In 2019, the Mai Tai celebrated its 75th anniversary. On a sunny Saturday in late August, Trader Vic’s Emeryville held a special event to celebrate the occasion. Every single square foot of public space was used at the restaurant, including all of the dining rooms, the outdoor patio, and the venerable tiki lounge. Bands and DJs played, arts and craft vendors crammed into corners selling their wares, photo booths allowed guests to capture the moment, and a buffet provided an all-you-can-eat opportunity for hundreds of guests to sample some of the best food that Trader Vic’s offers. And of course there were Mai Tais. As the party reached its apex of capacity, Trader Vic’s granddaughter Eve Bergeron called the revelers together for a toast. And then she passed the microphone over to Michael Thanos, who like a country preacher brought the assembled crowd to a fevered crescendo by proclaiming “Long live Trader Vic’s! Long live the Mai Tai!

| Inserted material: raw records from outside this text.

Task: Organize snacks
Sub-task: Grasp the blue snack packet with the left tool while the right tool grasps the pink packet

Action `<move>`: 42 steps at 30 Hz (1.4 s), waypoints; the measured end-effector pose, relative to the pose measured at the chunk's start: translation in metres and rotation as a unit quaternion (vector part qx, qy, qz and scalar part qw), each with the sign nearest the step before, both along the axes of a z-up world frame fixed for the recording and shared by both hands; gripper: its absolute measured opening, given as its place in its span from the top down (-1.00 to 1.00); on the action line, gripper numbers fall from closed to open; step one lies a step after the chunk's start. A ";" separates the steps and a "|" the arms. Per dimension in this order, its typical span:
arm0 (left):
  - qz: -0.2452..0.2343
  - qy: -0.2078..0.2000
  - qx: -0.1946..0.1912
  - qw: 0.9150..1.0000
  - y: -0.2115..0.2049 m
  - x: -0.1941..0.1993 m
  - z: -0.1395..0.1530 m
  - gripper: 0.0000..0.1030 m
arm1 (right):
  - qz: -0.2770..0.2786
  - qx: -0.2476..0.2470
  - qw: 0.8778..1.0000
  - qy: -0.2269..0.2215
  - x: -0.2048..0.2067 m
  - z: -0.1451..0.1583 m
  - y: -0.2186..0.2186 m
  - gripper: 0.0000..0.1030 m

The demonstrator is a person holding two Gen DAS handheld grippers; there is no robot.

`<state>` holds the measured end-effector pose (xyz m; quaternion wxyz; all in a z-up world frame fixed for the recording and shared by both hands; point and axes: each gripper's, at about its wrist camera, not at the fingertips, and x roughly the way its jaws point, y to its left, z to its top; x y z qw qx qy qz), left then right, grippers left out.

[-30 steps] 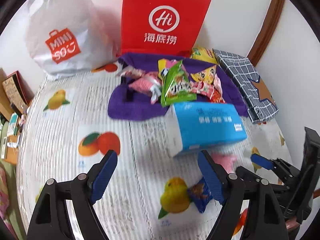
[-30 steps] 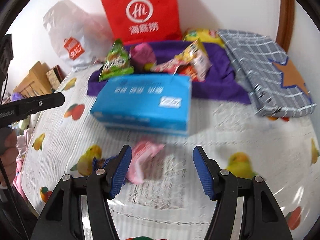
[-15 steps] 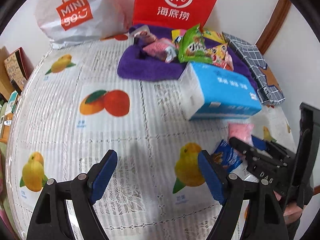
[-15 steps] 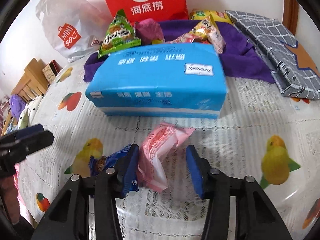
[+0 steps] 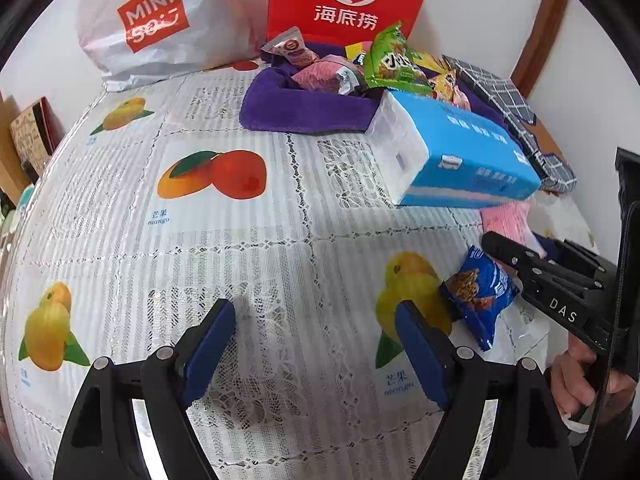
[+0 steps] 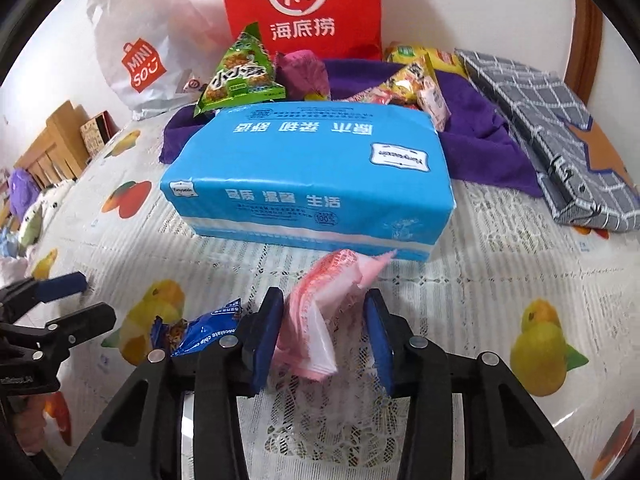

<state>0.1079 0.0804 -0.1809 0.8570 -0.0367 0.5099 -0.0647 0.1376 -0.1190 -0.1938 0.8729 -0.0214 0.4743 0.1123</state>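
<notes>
A: Left wrist view. Which surfaces and large items are shown?

B: A table covered by a fruit-printed lace tablecloth [image 5: 248, 248] is shown. At its far edge a white MINISO bag [image 5: 160, 24] and a red Hi bag [image 5: 348, 0] are stood against the wall. A purple towel [image 5: 304, 108] is laid in front of the red bag, and a grey checked case [image 5: 516, 120] is seen to its right.

A: What is placed nearer the cameras?

B: A blue tissue pack [image 6: 312, 176] is laid just in front of the towel, its long side turned to the right wrist camera.

A: Where are the snacks located?

B: Most are piled on the towel: a green packet [image 6: 240, 76] is propped upright at the left, a magenta packet [image 6: 304, 72] is set beside it, and yellow and red packets [image 6: 416, 80] are gathered at the right. Two are left on the cloth in front of the tissue pack: a pink snack packet [image 6: 324, 312] and, just to its left, a blue chocolate chip packet [image 5: 480, 292].

A: How is the right gripper described?

B: The right gripper [image 6: 326, 344] is partly closed around the pink snack packet. The left pad is pressed against the wrapper; contact at the right pad cannot be confirmed, so a firm grasp cannot be told.

A: And the left gripper?

B: The left gripper [image 5: 316, 344] is held wide open above bare cloth, with nothing between its pads. The blue chocolate chip packet is seen just beyond its right finger.
</notes>
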 end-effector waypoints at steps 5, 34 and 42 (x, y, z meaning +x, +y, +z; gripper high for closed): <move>-0.009 0.012 0.007 1.000 -0.001 0.004 0.001 -0.59 | -0.009 -0.010 1.000 -0.017 -0.002 -0.001 0.000 0.18; -0.094 0.026 -0.040 0.994 0.001 0.033 0.003 -0.60 | -0.093 -0.021 0.995 -0.019 -0.026 0.019 -0.023 0.37; -0.107 0.022 -0.077 0.991 -0.009 0.038 0.002 -0.76 | -0.121 -0.008 0.992 -0.023 -0.034 0.029 -0.049 0.37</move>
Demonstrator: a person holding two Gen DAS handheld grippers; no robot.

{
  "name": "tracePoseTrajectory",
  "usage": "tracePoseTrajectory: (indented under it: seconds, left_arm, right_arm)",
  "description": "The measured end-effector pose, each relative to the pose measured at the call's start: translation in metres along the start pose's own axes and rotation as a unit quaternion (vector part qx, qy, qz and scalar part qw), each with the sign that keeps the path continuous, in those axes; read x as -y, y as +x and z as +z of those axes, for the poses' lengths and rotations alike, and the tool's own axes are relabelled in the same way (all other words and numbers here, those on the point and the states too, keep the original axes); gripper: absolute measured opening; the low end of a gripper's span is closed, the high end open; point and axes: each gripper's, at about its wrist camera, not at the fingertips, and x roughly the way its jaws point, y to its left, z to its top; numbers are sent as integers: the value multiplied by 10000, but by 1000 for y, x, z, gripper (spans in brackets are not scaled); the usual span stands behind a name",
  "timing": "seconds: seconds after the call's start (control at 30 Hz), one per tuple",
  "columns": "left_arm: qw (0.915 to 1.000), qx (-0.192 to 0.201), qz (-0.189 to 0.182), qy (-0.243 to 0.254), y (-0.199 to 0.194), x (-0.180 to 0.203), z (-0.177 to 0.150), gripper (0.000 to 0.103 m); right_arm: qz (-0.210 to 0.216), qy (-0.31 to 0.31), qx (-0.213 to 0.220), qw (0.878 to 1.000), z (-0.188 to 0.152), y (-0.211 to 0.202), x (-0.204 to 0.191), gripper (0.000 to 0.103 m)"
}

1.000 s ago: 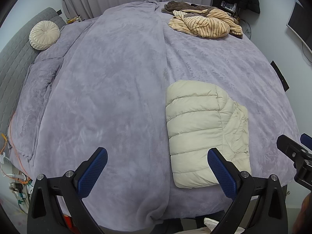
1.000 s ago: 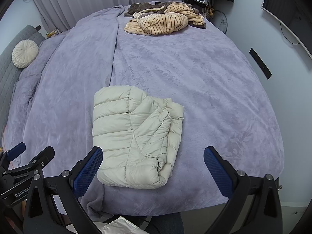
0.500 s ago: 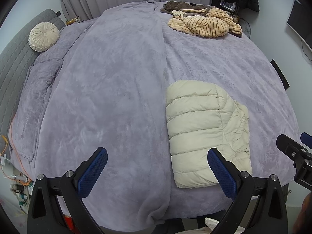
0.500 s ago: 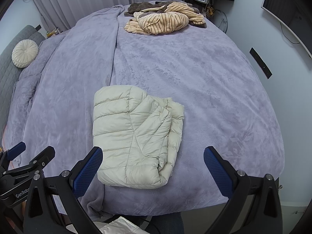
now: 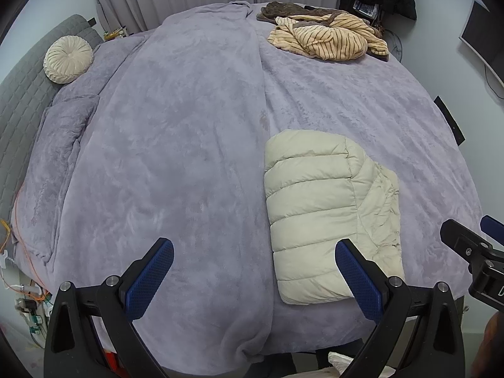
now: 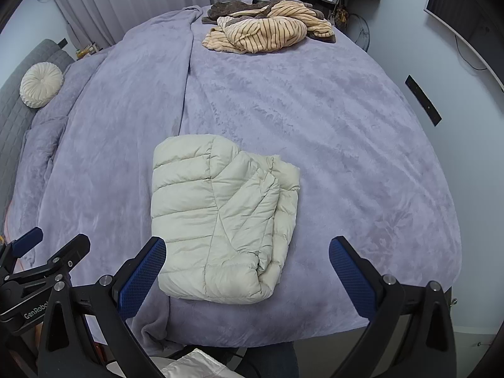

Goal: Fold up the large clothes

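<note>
A cream quilted puffer jacket [image 5: 327, 214] lies folded into a compact rectangle near the front edge of the bed; it also shows in the right wrist view [image 6: 220, 220]. My left gripper [image 5: 255, 271] is open and empty, held above the bed's front edge, its right finger over the jacket's near corner. My right gripper [image 6: 249, 271] is open and empty, held above the jacket's near end. Neither touches the jacket.
The bed is covered by a purple fleece blanket [image 5: 173, 145]. A tan striped garment pile [image 5: 324, 36] lies at the far end, also in the right wrist view [image 6: 267, 30]. A round cream cushion [image 5: 67, 60] sits far left. A white item [image 6: 192, 365] lies below the bed edge.
</note>
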Motion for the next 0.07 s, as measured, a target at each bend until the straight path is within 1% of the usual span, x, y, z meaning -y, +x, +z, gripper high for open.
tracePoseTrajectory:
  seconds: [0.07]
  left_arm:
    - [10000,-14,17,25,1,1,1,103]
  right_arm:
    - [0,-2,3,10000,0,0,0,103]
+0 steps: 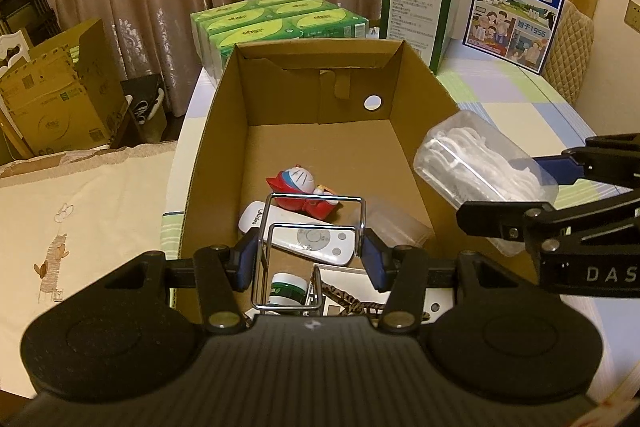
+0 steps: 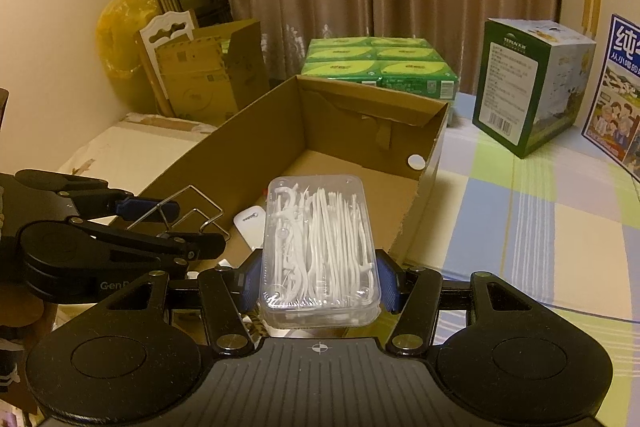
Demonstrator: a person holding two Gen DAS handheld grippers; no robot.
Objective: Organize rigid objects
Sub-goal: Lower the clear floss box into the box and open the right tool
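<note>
Tools both loaded: my left tool (image 1: pixel 308 251) clamps a wire rack (image 1: pixel 312 223) over the near end of the cardboard box (image 1: pixel 224 131), my right tool (image 2: pixel 318 287) grips a floss-pick case (image 2: pixel 318 247) above its right wall, evidently for depositing inside.

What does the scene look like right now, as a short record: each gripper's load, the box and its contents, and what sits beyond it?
left gripper: shut on wire rack, above the box
right gripper: shut on clear floss-pick case, above the box's right wall
cardboard box: open, far end bare
box contents: white remote, red and blue toy figure, green-capped jar
beyond box: green tissue packs, green carton, blue milk carton
</note>
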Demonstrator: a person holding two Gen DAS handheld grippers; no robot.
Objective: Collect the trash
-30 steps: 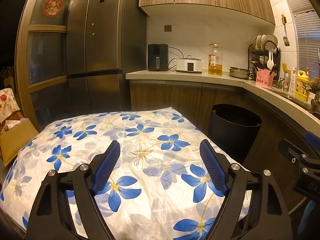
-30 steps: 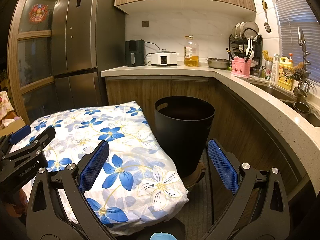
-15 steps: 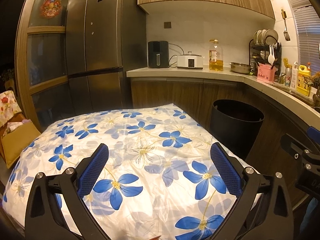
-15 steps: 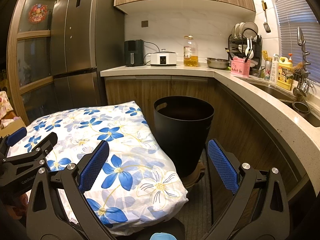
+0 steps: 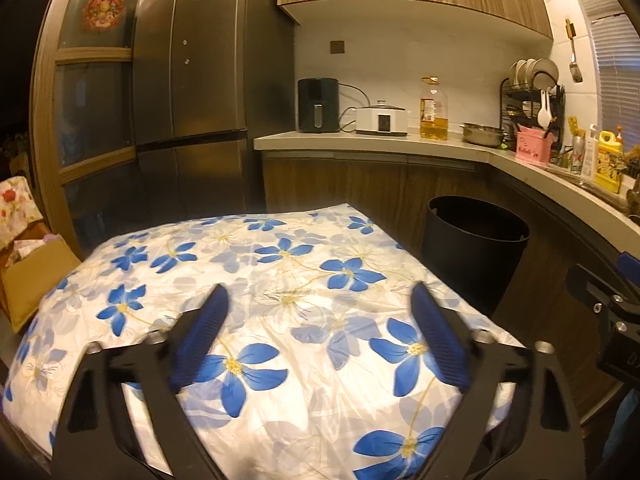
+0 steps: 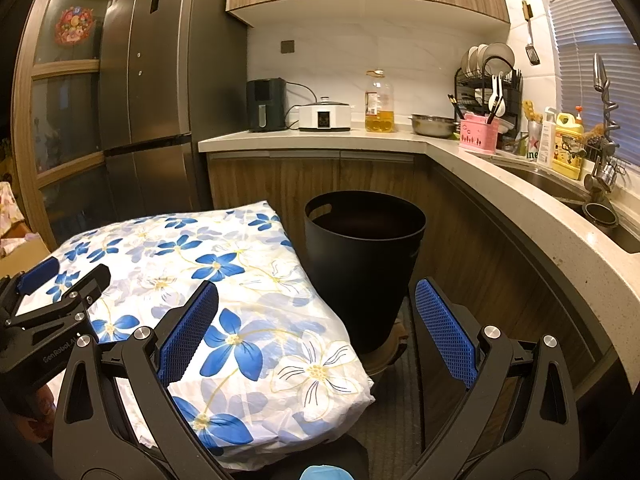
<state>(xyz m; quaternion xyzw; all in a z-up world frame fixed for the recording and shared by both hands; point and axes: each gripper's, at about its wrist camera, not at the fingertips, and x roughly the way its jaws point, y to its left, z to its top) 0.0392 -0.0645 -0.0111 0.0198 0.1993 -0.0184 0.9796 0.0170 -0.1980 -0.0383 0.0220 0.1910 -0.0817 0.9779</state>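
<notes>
A black trash bin [image 5: 472, 256] [image 6: 360, 272] stands open-topped on the floor between the table and the curved counter. The table wears a white cloth with blue flowers [image 5: 280, 264] [image 6: 180, 248], and I see no loose trash on it. My left gripper [image 5: 320, 292] hovers over the cloth, open wide, with nothing between its blue pads. It also shows at the left edge of the right wrist view, left gripper [image 6: 60, 280]. My right gripper [image 6: 316, 288] is open and empty, near the table's right corner and in front of the bin. A small pale blue thing [image 6: 320, 472] peeks in at the bottom edge.
The counter [image 6: 500, 200] curves round the right side with a sink [image 6: 560, 188], dish rack [image 6: 488, 80], oil bottle [image 6: 379, 100], cooker [image 6: 325, 114] and air fryer [image 6: 266, 104]. A tall fridge [image 5: 192, 100] stands behind the table. A cardboard box [image 5: 36, 276] sits at the left.
The left gripper's jaws have spread wider apart. The right gripper, the bin and the cloth look the same.
</notes>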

Michael Thanos (photo by Steven Underwood, http://www.stevenunderwoodphotography.com). Used with Permission.

Mai Tai Lingo

80 years after its creation, Bergeron’s original recipe is still the best version of the Mai Tai. But as recently as the early 2000s it was very difficult to agree on the right lingo when ordering a Mai Tai made to the original recipe’s specifications. Do you call it the “original Mai Tai” or the “Trader Vic’s Mai Tai” or what?

Bergeron’s grandson and then Trader Vic’s CEO Peter Seely told me in 1998 to ask for the “Old Way Mai Tai” when I wanted one made from scratch and not with the Mai Tai concentrate mix that was almost exclusively used in the Trader Vic’s restaurants in those days. This Old Way Mai Tai term was used in Trader Vic’s press materials in that same time period, yet not even ten years later the Old Way Mai Tai was something different. Martin Cate tells the story in Smuggler’s Cove that he was bartending at the Trader Vic’s in San Francisco and was told the “Old Way Mai Tai” was just a regularly prepared Mai Tai with an extra float of 151 proof Rum. Due to trademark reasons Trader Vic’s uses the term “Original Mai Tai” to refer to a scratch Mai Tai these days.

Thankfully, in the last decade many quality cocktail and tiki bars have adopted the moniker “1944 Mai Tai” as the easy way to refer to a cocktail made according to ratios of the original recipe. Of course, bartenders aren’t used using the Wray & Nephew 17 rum that hasn’t been issued in decades, instead they use high quality rum (typically aged, often Jamaican), quality orgeat, and freshly mixed ingredients. . 

Generic 1944 Mai Tai Recipe
1 oz Lime juice
½ oz Orgeat
¼ oz Rock Candy Syrup or Demerara Syrup
½ oz Orange Curacao
2 oz Aged Rum
Shake with crushed ice and garnish with the spent lime shell and a mint sprig.

No pineapple juice or orange juice or grenadine or coconut rum or falernum or…, well, you get the picture. Just a Mai Tai made with lime juice, orgeat, curacao, maybe some sugar, and of course your favorite quality rum with plenty of age.

Just like the Trader made it in 1944. Mai Tai – Roa Ae.